Setting Up Disks for MapR

This section describes how to set up disks during the normal installation process. Go to the disksetup command page for information about other uses of this command.

MapR formats and uses disks for the Lockless Storage Services layer (MapR Filesystem), and records these disks in the file disktab. In a production environment, or when testing performance, MapR should be configured to use physical hard drives and partitions. In some cases, it is necessary to reinstall the operating system on a node so that the physical hard drives are available for direct use by MapR. Reinstalling the operating system provides an unrestricted opportunity to configure the hard drives. If the installation procedure assigns hard drives to be managed by the Linux Logical Volume Manager (LVM) by default, you should explicitly remove the drives you plan to use with MapR from the LVM configuration. It is common to let LVM manage one physical drive containing the operating system partition(s) and to leave the rest unmanaged by LVM for use with MapR.
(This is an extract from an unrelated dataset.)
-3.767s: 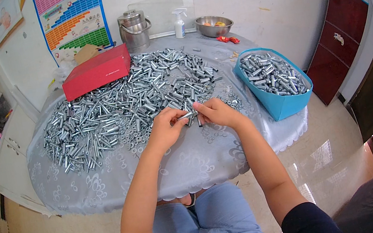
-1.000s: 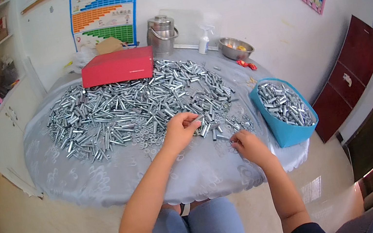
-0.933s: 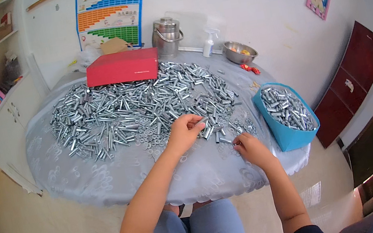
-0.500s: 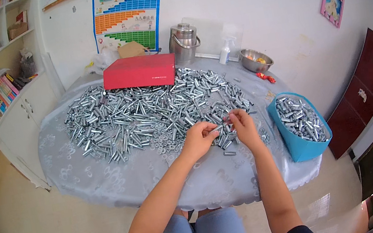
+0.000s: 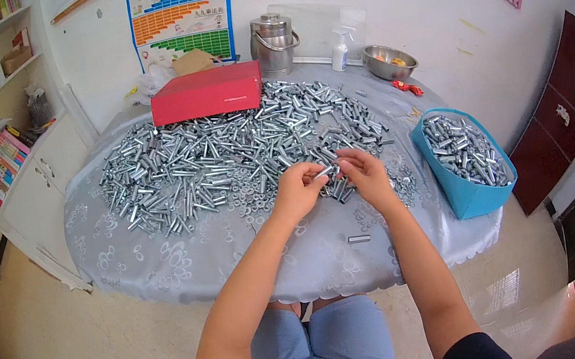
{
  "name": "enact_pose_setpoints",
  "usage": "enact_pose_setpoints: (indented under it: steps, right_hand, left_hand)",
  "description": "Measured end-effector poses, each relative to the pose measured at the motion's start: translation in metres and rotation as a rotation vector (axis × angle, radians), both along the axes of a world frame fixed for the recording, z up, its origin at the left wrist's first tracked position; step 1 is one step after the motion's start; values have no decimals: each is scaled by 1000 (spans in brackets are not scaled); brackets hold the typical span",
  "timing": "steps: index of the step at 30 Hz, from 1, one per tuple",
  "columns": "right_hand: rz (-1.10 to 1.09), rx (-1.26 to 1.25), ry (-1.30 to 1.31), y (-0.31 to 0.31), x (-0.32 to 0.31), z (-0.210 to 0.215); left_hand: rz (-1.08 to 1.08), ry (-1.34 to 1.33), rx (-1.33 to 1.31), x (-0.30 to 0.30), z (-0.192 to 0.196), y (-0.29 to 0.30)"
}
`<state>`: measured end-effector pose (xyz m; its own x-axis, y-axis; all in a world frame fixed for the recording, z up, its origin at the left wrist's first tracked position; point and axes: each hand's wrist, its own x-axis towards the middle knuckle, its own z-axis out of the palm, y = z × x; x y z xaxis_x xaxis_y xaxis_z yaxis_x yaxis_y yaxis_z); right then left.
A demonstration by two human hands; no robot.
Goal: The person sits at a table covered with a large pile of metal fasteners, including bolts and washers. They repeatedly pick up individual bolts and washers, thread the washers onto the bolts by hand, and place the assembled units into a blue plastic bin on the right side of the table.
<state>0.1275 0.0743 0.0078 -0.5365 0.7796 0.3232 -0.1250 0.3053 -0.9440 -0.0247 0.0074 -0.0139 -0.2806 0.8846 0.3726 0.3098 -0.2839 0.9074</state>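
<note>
Right now you are holding a small metal sleeve (image 5: 326,172) between your two hands, just above the near edge of the loose pile (image 5: 221,149). Your left hand (image 5: 297,189) is pinching one end between thumb and fingers. Your right hand (image 5: 365,172) is curling its fingers at the other end; whether they are gripping the sleeve itself or some smaller part, I cannot tell.

You are probably working on that one piece, fitting or turning something at its right-hand end. The next move seems to be calling for a steady left pinch, with your right fingertips lining up squarely on the sleeve's end.

Small rings (image 5: 253,199) are lying just left of your left hand, and more loose hardware (image 5: 404,183) is sitting close by on the right of your right hand. A single sleeve (image 5: 359,239) is lying apart on the tablecloth (image 5: 167,276), nearer your body than your fingers and between your forearms. Farther right of your right hand, a blue bin (image 5: 485,201) is holding many similar metal pieces (image 5: 466,149). Beyond your left hand, a red box (image 5: 208,94) is standing at the pile's far side.
</note>
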Motion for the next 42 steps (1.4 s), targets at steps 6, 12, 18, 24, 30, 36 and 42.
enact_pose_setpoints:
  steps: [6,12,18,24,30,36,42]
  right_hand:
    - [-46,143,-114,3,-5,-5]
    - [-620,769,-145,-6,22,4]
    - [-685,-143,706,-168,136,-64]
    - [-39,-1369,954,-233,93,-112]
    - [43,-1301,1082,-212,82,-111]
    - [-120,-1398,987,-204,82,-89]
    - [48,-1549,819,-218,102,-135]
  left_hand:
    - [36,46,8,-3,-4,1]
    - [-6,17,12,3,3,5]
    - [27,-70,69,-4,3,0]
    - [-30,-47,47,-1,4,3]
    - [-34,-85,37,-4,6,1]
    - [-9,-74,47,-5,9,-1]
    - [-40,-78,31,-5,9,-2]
Note: It is not necessary to set up RAID (Redundant Array of Independent Disks) on disks used by MapR Filesystem. MapR uses the disksetup script to set up storage pools. In most cases, you should let MapR calculate storage pools using the default stripe width of two or three disks. If you anticipate a high volume of random-access I/O, you can use the -W option with disksetup to specify larger storage pools of up to 8 disks each.
The following procedures are intended for use on physical clusters or Amazon EC2 instances. On EC2 instances, EBS volumes can be used as MapR storage, although performance will be slow.
Note: If you are using MapR on Amazon EMR, you do not have to use this procedure; the disks are set up for you automatically.